Farm Progress

Bow Creek Chronicles: Volunteer red cedar trees make fragrant and beautiful Christmas trees.

November 6, 2018

3 Min Read
HOLIDAY MAGIC: Cedar trees look brown and drab in the early winter, but when cut, watered and decorated, they can become beautifully green and festive.

In a windbreak, they are one of the hardiest, fastest-growing evergreen trees available in the upper Great Plains and Midwest, protecting farmsteads and livestock from bitter winter winds. But growing wild in the pasture, they can be one of the most formidable enemies to grazing lands if they are left unchecked for several years.

I am talking about eastern red cedar. Planted on purpose in the right location, they are hard to beat for protection from wind and extreme weather. But farmers and ranchers across the Plains states also know that they spread like wildfire and can consume a pasture in just a few years.

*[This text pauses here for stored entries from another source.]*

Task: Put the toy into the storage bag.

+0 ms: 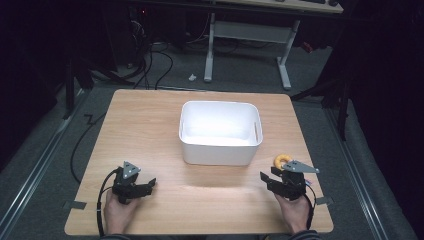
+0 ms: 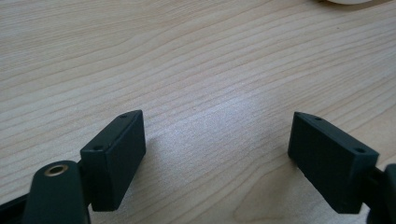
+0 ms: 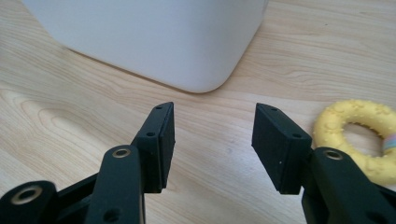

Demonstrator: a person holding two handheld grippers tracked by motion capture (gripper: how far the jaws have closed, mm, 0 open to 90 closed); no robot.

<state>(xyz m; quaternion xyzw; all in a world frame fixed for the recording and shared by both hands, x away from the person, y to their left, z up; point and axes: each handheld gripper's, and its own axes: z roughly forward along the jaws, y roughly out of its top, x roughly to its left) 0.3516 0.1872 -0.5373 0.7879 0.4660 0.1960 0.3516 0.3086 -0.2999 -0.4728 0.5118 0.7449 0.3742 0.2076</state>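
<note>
1. A light wooden table [image 1: 150, 120] carries a white rectangular bin [image 1: 220, 132] set a little behind its centre, with bare wood on every side of it.
2. The bin's interior looks bare, and a slot handle shows in its right wall.
3. The left tool [image 1: 145, 186] sits near the table's front-left corner, held from below by the person's left hand [image 1: 120, 210], well apart from the bin.
4. In the left gripper view, the left tool [image 2: 217, 154] has its jaws spread wide with nothing between them, over plain wood grain; a sliver of the bin's base shows at the top right edge.
5. The right tool [image 1: 267, 179] sits near the front-right corner, held by the right hand [image 1: 295, 210], close to the table's right edge.
6. In the right gripper view, the right tool [image 3: 214, 140] has its jaws apart and holds nothing; they point toward the bin's rounded front corner [image 3: 205, 70], with a strip of bare wood in between.
7. A yellow ring toy [image 3: 357, 140] with a bumpy surface lies flat on the table just beside the right jaw, outside the gap; a pale multicoloured band shows at its right side.
8. From above, the ring [image 1: 282, 160] lies just right of the bin's front-right corner, partly behind the right tool's grey plate.
9. A broad open stretch of table lies between the two tools, in front of the bin.
</note>
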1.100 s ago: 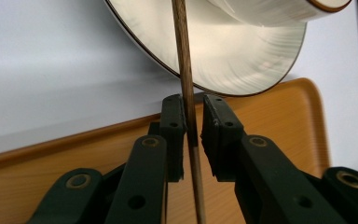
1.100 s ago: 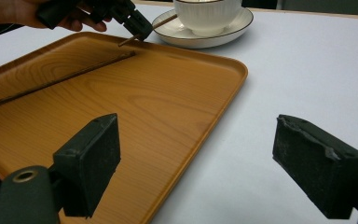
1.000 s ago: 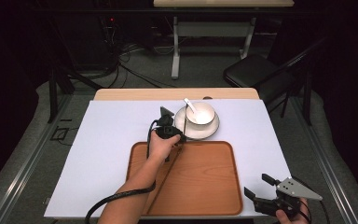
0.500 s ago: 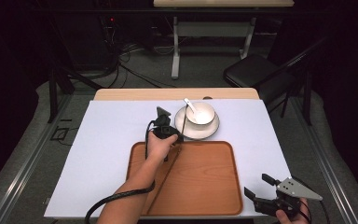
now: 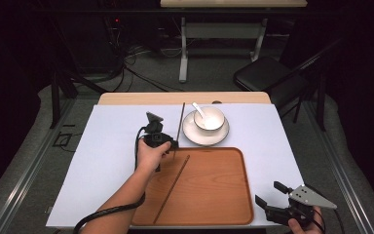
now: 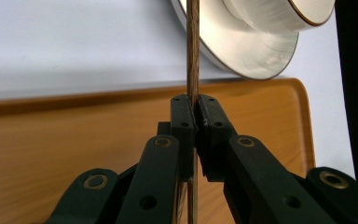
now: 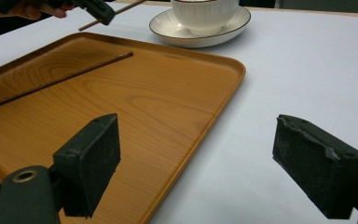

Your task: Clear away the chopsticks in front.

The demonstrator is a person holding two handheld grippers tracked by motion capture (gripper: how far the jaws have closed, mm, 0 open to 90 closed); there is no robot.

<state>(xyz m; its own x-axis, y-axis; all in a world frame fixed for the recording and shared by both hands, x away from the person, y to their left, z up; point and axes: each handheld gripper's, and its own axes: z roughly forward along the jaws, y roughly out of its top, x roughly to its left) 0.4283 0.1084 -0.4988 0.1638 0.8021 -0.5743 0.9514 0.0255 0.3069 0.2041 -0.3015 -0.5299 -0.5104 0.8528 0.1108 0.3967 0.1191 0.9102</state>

Because they are one of the fastest-growing forestry resources in many states, foresters and researchers are working overtime to find new uses and markets for red cedar, to help utilize this growing resource and to eliminate a nuisance tree.

When I was young, several neighbor families had an open invitation from a farmer friend to cut as many cedar trees as we wanted from his pastureland along the Missouri River to use as Christmas trees in our homes. About the first weekend in December, five or six families and their children piled into pickups and trucks to traverse the cedar-covered hills near the river in hopes of finding the perfect cedar Christmas trees for several families.

In those days, there weren’t many local choose-and-cut Christmas tree farms like there are today, so cedars were viable inexpensive replacements. In the pasture, the cedar trees looked brown and drab. But, we found that if you chose a good specimen with a straight trunk and placed it in a large tree stand with ample capacity for water, those old brown cedars greened up remarkably. They provided a strong fragrance in the house that was pleasing.

After trudging through the deep snow, locating and cutting several perfect cedar trees, and loading them into the pickups and trucks, the neighbors drove to someone’s farm for a chili feed and lots of friendship and fellowship. It was a holiday tradition that I will never forget.

And some of the cedar Christmas trees we had over the years of my youth were decorated into beautiful and festive additions to our home. As I grew older and we started our own choose-and-cut Christmas tree farm, we planted mostly Scotch, Austrian and Eastern White pine trees, along with a few Colorado blue spruce and Douglas fir. We didn’t plant a single cedar tree, because we were sure that local customers wouldn’t appreciate the holiday value of the lowly cedar.

However, as I continue to cut volunteer cedars from my own pastures every year, I can’t help but remember those days when we made a Christmas adventure out of clearing cedars from our friend’s pasture every December. I doubt if cedars will replace pine trees in the choose-and-cut industry, but researchers could mark Christmas trees as one other use for the poor, underappreciated cedar trees.